Trecentodieci parole.
Il metodo non è tutto ma è importante.
Intanto bisogna fare una selezione. La cernita è un elemento indispensabile, se non ci si vuole addentrare in rivoli sterili.
Questo no.
Questo sì.
Questo no.
Questo sì.
Questo sì.
Quest’altro no.
Questo sì.
Questo no.
Questo no.
Questo non lo so.
Gli appunti sono fatti così. Alcuni appunti vanno bene, sono proprio appunti che è stata una fortuna averli appuntati. Altri no, non vanno bene, sono appunti che non saprei, avrei dovuto far finta di niente, simulare uno smarrimento di appunti, e invece adesso ce li ho davanti, e non so che farmene, loro mi guardano e mi fanno sentire un po’ in imbarazzo, come se sapessero.
Per fare un esempio.
Appunto numero uno: la creatività è un foglio bianco.
Questo è un buon appunto, ché riporta a un altro appunto.

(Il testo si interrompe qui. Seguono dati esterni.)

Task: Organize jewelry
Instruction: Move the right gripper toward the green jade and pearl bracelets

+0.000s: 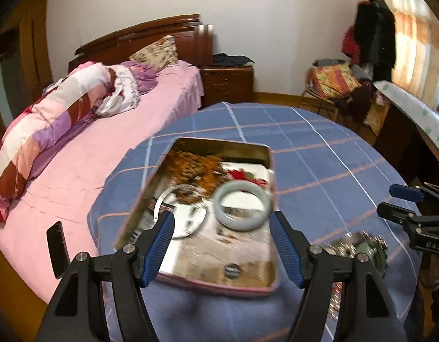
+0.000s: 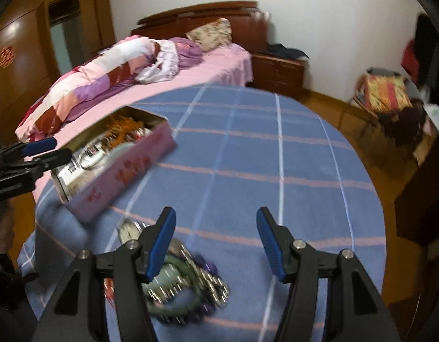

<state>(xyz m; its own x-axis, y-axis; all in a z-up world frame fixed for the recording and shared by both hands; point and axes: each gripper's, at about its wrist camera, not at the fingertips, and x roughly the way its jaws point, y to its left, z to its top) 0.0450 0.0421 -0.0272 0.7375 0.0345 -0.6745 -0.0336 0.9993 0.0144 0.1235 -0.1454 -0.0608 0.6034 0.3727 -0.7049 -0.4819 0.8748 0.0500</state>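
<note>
An open pink tin (image 1: 269, 285) lies on the blue checked cloth; it also shows in the right wrist view (image 2: 125, 171). In it are a pale jade bangle (image 1: 242, 206), a silver ring-shaped bangle (image 1: 179, 213), orange beads (image 1: 196, 165) and a red piece (image 1: 242, 175). My left gripper (image 1: 222, 219) is open just above the tin, near the bangle, and holds nothing. A pile of loose jewelry (image 2: 188, 287) with a green bangle and silver chains lies on the cloth; it also shows in the left wrist view (image 1: 359, 245). My right gripper (image 2: 215, 216) is open and empty above that pile.
The cloth-covered table (image 2: 262, 154) stands beside a pink bed (image 1: 85, 165) with a rolled quilt. A dark phone (image 1: 57, 248) lies on the bed near the table. A wooden nightstand (image 1: 226, 81) and a chair with cushions (image 1: 333, 81) stand farther back.
</note>
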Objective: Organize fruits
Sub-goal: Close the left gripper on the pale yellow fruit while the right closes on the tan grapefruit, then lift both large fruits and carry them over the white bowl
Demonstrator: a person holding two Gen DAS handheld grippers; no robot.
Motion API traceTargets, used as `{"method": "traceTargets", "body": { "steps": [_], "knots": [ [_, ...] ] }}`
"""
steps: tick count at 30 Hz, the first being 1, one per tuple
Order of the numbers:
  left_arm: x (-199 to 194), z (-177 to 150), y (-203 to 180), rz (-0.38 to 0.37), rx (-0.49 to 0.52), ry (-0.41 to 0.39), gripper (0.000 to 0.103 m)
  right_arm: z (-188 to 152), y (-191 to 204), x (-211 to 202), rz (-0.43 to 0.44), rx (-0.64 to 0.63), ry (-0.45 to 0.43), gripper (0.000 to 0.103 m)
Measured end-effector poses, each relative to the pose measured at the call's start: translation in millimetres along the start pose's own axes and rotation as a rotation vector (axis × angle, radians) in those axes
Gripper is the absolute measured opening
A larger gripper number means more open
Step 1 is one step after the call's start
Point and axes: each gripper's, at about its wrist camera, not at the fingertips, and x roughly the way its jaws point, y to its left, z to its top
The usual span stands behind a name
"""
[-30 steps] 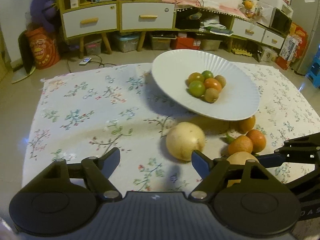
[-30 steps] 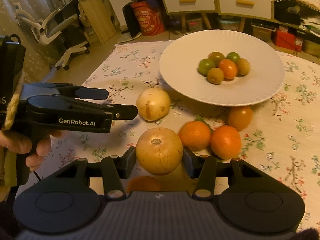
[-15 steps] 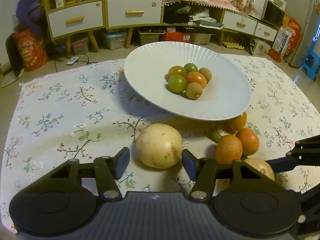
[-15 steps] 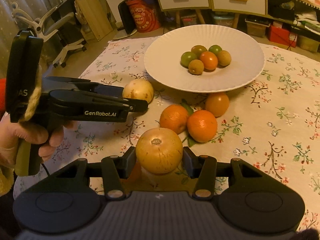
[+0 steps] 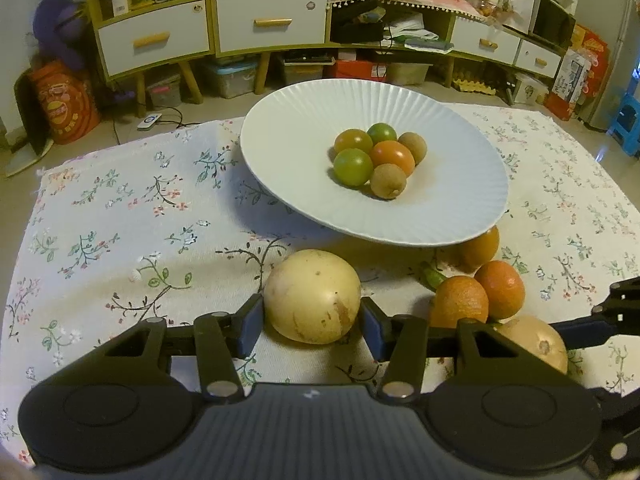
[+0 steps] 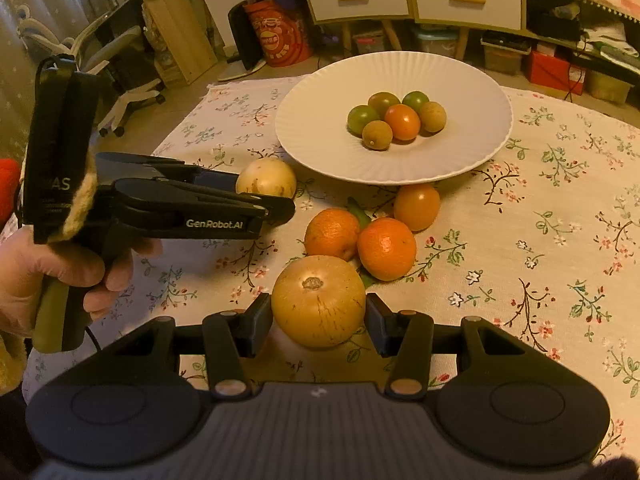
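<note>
Bracketing a pale yellow fruit [image 5: 312, 297], the left tongs [image 5: 312, 322] have a blue pad at each flank of it; whether the pads press it or merely sit beside it cannot be told. The fruit rests on the flower-patterned cloth [image 5: 120, 216] covering the surface. Seen from the right wrist, the same fruit [image 6: 266, 178] shows just past the tips of the left tongs [image 6: 280, 204], which a hand [image 6: 60, 272] holds by the grip.

The right tongs [image 6: 319, 316] are clamped on a golden round fruit [image 6: 319, 301], one pad against each side, its stem scar facing up. In the left wrist view that fruit [image 5: 536, 340] appears to the right of the left tongs, partly hidden behind their right finger.

Just beyond the right tongs lie two oranges [image 6: 332, 233], touching each other, with a smoother orange fruit [image 6: 417, 206] a little farther on, tucked under the edge of the white ribbed plate [image 6: 460, 160]. The plate stands farther ahead of both tongs and carries a tight cluster of small fruits [image 6: 402, 121]: green, orange and brown ones, all touching.
</note>
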Motion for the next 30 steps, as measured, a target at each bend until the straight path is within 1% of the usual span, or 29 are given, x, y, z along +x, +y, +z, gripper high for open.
{"method": "traceTargets", "body": {
  "steps": [9, 17, 24, 30],
  "knots": [
    [1, 0, -5, 0.027, 0.022, -0.012, 0.040, 1, 1, 0, -0.006, 0.001, -0.003, 0.046],
    [-5, 0, -6, 0.023, 0.019, -0.006, 0.040, 4, 3, -5, -0.006, 0.003, -0.022, 0.046],
    [-11, 1, -5, 0.028, 0.004, -0.004, 0.040, 8, 1, -13, -0.011, 0.017, -0.049, 0.046],
    [-22, 5, 0, 0.035, -0.025, -0.025, 0.040, 15, -5, -20, -0.017, 0.041, -0.082, 0.046]
  ]
}}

Gli appunti che riportano ad altri appunti, sono sempre buoni appunti. Quindi, non resta che prenderli e sistemarli insieme al gruppo di appunti già appuntato.
Appunto numero due: il tempo e il vuoto.
Questo, secondo me, è un appunto inutile, non serve a nulla, non so neppure com’è che sia finito in mezzo agli appunti.

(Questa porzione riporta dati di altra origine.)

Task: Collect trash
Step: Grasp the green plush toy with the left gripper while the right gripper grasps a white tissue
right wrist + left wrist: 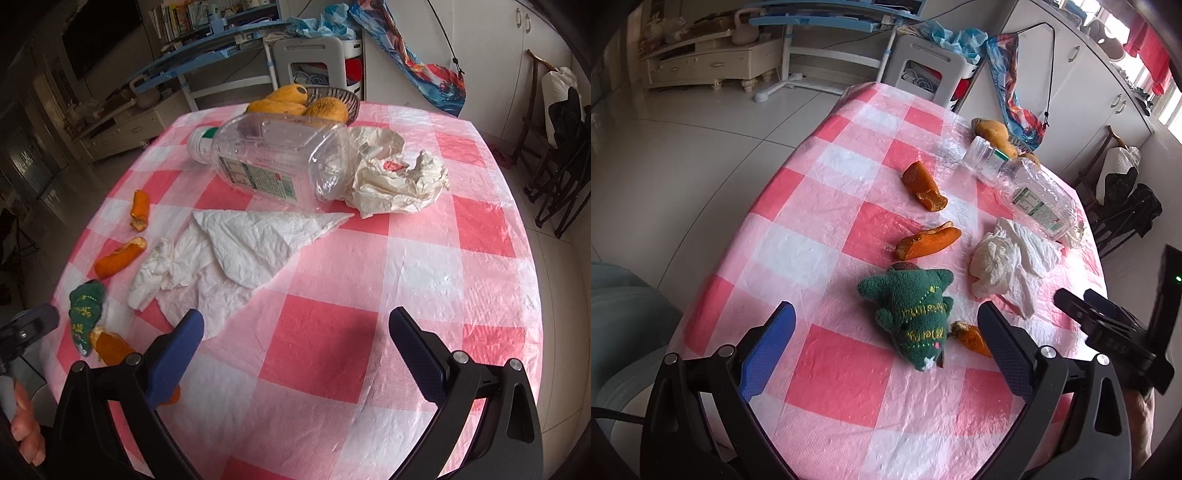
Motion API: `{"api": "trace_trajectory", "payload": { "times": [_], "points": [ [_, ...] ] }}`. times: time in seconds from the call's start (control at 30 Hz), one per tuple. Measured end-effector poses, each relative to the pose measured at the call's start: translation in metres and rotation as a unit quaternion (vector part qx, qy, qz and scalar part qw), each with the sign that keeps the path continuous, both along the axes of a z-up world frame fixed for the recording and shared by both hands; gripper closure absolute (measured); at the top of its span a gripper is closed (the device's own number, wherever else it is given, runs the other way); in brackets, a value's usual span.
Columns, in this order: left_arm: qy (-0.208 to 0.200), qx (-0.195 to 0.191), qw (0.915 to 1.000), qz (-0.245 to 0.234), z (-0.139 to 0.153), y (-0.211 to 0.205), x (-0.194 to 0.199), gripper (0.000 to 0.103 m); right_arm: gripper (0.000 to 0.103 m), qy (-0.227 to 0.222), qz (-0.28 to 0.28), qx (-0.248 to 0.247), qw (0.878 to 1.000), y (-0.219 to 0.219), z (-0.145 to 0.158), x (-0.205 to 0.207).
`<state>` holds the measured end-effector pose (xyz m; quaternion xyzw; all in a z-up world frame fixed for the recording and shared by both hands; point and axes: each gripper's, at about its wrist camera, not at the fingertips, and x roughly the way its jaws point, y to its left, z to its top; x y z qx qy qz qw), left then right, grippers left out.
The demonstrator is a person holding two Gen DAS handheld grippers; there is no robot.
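Left gripper [886, 343] hovering spread, gripping nothing. Orange peel [973, 339] lying lower centre, touching inner face of right-side finger, long axis slanting toward lower right. Right gripper [295, 350] spread, empty, facing tissue [236, 247]; left nearer peel.

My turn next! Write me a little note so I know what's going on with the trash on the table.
Left tongs: open, empty, over the green plush toy.
Right tongs: open, empty, over bare checked tablecloth.
On the table: clear plastic bottle lying on its side, white tissues, crumpled cream paper wrapper, orange peel pieces.
Done: nothing picked up.
Left: all of it. No bin is visible.
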<state>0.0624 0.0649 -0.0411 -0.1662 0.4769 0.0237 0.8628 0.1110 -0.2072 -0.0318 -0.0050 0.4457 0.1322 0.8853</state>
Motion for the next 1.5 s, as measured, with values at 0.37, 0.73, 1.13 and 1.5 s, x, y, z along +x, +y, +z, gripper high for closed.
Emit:
{"api": "trace_trajectory", "payload": {
  "times": [0.37, 0.73, 1.13, 1.5],
  "points": [
    [-0.007, -0.009, 0.9993, -0.035, -0.01, -0.01, 0.017, 0.077, 0.006, -0.052, 0.096, 0.004, 0.994, 0.047, 0.021, -0.019],
    [-0.066, -0.066, 0.9956, 0.011, 0.03, 0.024, -0.003, 0.077, 0.04, -0.022, 0.137, 0.023, 0.99, 0.1, 0.008, 0.0],
    [-0.066, -0.088, 0.9939, 0.008, 0.036, 0.029, 0.0, 0.077, 0.077, -0.011, 0.142, -0.013, 0.99, 0.109, -0.005, 0.006],
    [-0.065, -0.094, 0.9934, -0.003, 0.037, 0.022, -0.002, 0.077, 0.077, 0.025, 0.125, 0.175, 0.976, 0.064, 0.009, 0.007]
  ]
}}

Appunto numero tre: mettersi alla prova, scrivere qualcosa circa gli appunti da appuntare e scriverlo utilizzando un numero massimo di trecentodieci parole.
Questo è un appunto che leggo e rileggo per capire se sono stato proprio io a scrivere questa cosa.

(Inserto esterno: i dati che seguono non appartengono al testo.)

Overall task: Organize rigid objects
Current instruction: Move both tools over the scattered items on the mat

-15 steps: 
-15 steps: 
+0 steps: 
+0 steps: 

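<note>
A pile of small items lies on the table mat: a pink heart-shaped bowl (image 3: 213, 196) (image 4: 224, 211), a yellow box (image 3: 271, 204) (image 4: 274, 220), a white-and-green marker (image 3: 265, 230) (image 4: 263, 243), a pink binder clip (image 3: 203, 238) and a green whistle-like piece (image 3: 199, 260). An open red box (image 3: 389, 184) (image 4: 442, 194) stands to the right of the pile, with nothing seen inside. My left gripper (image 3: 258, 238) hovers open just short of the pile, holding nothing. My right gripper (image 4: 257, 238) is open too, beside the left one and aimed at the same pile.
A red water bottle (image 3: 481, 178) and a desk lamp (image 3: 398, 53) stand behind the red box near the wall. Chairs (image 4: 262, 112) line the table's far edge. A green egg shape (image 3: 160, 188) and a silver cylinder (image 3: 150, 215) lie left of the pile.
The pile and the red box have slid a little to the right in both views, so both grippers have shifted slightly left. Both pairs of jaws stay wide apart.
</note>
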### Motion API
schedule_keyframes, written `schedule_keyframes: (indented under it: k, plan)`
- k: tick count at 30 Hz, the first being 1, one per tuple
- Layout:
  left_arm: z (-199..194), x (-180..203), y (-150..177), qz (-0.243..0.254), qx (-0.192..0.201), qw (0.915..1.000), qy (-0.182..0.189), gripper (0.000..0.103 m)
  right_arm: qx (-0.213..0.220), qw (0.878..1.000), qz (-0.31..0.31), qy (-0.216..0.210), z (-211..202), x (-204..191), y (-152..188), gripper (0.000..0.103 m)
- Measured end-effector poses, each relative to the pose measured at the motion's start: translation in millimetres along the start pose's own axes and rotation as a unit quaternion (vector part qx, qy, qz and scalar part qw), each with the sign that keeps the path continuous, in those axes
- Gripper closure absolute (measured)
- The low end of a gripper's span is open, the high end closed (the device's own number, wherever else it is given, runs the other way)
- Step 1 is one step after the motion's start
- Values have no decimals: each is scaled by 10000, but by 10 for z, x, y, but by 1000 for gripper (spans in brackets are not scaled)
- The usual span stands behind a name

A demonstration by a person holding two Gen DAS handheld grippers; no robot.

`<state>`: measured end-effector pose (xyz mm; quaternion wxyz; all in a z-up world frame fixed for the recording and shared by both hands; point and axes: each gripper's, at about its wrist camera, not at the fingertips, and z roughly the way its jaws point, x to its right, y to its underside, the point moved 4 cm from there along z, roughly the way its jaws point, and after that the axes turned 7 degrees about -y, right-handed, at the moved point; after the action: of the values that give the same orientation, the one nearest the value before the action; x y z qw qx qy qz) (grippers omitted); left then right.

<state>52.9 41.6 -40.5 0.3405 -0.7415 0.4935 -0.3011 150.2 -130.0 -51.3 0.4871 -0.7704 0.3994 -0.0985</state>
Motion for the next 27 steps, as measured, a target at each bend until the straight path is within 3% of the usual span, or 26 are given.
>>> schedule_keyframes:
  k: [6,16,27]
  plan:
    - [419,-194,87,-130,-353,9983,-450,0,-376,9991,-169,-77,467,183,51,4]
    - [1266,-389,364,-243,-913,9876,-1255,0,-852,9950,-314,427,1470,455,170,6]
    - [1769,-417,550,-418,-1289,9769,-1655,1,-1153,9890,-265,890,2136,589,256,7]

Leggo e rileggo e mentre leggo e rileggo l’appunto che ho appuntato chissà quando e chissà perché, mi metto a scrivere qualcosa circa gli appunti da appuntare.
Poi, una volta finito di scrivere, leggo e rileggo la cosa che ho appena scritto. E mi metto a contare le parole. E scopro che il numero di parole usate per scrivere qualcosa circa gli appunti da appuntare sono esattamente trecentodieci.
Tutto ciò mi lascia ulteriormente perplesso.